Cependant, le régime syrien n’anticipait pas l’ampleur des changements au sein du Front. Malgré ses efforts pour adopter un comportement plus conciliant avec les communautés locales et les factions voisines, notamment par des aides militaires limitées et des activités humanitaires, le rapport prévoyait un retour inévitable aux conflits armés. Cela en raison de la structure idéologique rigide du Front, qui empêcherait des compromis durables, et de son incapacité à renoncer à certaines pratiques jugées contraires à ses principes religieux.

Sortir d’al-Qaïda sans changer de nature

Le rapport mentionne également le désaccord entre Al-Joulani et Daech. Puisque le tribunal avait rejeté l’annonce de la dissolution de Jabhat al-Nosra par al-Baghdadi, celle-ci fut intégrée dans une organisation unique appelée État islamique en Irak et au Levant (EIIL).

Il est probable que la déclaration d’allégeance d’Al-Joulani au chef d’al-Qaïda, Ayman al-Zawahiri, ait été considérée comme la seule issue pour le Front al-Nosra de contrer l’appel d’al-Baghdadi, et le seul moyen pour Al-Joulani d’éviter la duplication de l’État islamique en Irak en Syrie.

Cependant, malgré la flexibilité apparente du fonctionnement de Jabhat Fatah al-Cham, le régime ne pouvait imaginer qu’elle atteindrait de tels niveaux, considérant comme improbable l’émergence d’un front nouveau doté de pensées et d’orientations totalement différentes.

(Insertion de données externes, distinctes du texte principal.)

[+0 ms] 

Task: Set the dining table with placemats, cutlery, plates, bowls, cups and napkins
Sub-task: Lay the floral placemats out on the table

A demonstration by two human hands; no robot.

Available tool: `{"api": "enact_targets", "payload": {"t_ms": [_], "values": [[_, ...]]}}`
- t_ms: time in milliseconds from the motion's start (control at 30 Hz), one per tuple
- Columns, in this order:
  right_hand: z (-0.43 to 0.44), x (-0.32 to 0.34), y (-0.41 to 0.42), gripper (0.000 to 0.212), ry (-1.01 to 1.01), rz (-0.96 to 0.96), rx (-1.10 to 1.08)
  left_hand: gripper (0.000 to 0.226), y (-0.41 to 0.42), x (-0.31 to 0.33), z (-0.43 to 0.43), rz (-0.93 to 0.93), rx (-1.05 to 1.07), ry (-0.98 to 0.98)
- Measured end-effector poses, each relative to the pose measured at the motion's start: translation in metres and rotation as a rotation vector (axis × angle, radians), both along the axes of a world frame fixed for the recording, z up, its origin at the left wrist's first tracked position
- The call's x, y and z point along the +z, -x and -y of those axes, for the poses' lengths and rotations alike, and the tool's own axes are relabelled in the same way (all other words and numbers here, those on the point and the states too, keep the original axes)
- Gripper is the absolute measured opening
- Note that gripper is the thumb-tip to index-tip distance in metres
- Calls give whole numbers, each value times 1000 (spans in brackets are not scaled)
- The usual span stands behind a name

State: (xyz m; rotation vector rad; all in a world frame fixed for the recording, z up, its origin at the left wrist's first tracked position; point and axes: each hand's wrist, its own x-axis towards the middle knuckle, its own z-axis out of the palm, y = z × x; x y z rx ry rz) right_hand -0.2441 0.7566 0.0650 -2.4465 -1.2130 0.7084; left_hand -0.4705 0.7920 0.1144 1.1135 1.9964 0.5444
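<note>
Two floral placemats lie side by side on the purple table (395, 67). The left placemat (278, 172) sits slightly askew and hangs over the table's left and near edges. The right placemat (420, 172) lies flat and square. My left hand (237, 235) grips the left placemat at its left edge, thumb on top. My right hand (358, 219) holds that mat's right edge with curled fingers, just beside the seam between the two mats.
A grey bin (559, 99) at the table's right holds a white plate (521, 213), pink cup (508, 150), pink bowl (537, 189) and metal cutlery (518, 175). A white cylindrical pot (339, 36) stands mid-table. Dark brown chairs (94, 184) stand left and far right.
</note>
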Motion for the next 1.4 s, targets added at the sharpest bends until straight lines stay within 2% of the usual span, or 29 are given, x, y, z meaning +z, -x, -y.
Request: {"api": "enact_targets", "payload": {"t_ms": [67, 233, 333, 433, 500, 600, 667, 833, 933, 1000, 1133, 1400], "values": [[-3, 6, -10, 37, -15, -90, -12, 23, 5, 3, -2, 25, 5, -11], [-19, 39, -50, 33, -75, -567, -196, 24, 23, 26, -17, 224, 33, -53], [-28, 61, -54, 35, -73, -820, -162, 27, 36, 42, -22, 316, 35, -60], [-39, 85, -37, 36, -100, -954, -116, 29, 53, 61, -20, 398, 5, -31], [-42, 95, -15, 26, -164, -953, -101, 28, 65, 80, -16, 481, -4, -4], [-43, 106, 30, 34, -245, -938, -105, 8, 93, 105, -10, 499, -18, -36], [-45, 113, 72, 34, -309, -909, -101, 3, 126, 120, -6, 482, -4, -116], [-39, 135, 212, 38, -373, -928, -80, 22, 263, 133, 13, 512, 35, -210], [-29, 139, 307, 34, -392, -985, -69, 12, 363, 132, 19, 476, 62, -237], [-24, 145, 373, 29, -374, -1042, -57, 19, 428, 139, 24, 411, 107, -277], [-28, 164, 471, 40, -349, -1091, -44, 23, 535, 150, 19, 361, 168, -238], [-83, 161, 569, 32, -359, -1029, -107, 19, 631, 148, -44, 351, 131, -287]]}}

Il était plutôt évident que le Front al-Nosra chercherait, dans la période suivante, à modifier partiellement sa ligne de conduite vis-à-vis de la communauté locale et des autres factions, en tentant de s’en rapprocher, que ce soit en fournissant un soutien militaire limité, en élargissant ses activités humanitaires ou en assouplissant certaines restrictions religieuses. Il chercherait également à se rapprocher des puissances régionales (Arabie saoudite, Turquie et Qatar), en offrant des garanties verbales quant à sa rupture avec al-Qaïda.

Cependant, la nature même de la structure intellectuelle et organisationnelle du Front constituerait un obstacle à la poursuite de cette stratégie d’ouverture et de concessions.

Son caractère religieux l’empêcherait d’accepter des pratiques qu’il considère comme blasphématoires ou polythéistes. Il ne faudrait pas longtemps avant qu’il ne se réengage dans des conflits avec la population et les autres factions. Son parcours, marqué par de nombreux affrontements armés, souvent extrêmement violents, a causé la mort de nombreux civils ainsi que de membres d’autres factions, tandis que beaucoup d’autres ont été faits prisonniers.

Le rôle turc

À l’époque, le régime syrien considérait, dans l’analyse contenue dans ce rapport (2016), que la Turquie avait poussé à la rupture du Front avec al-Qaïda, en réaction à la tentative de coup d’État manquée sur son territoire, cherchant ainsi à revaloriser ses dossiers régionaux après la déception éprouvée à l’égard de ses alliés occidentaux.

Mais aussi à affirmer son rôle et sa puissance régionale, ainsi qu’à consolider certaines ententes entre les puissances soutenant les factions en Syrie (Arabie saoudite, Turquie et Qatar), tout en contraignant al-Nosra à y participer. L’objectif était de favoriser l’émergence de nouvelles dynamiques en Syrie, susceptibles d’obtenir un soutien international.

Cependant, l’objectif le plus prégnant, selon le rapport, restait d’adresser un message aux puissances extérieures quant à la volonté du Front de s’ouvrir à de nouvelles relations légitimant sa présence en Syrie. C’est bien la stratégie suivie par Al-Joulani depuis lors, jusqu’au renversement du régime de Bachar al-Assad, en sa qualité de commandant des opérations militaires et de la libération du Levant.


Nos confrères Zahi Naddour et Jana Barakat ont contribué aux recherches pour la réalisation de cet article. Nous le publions en partenariat avec Daraj.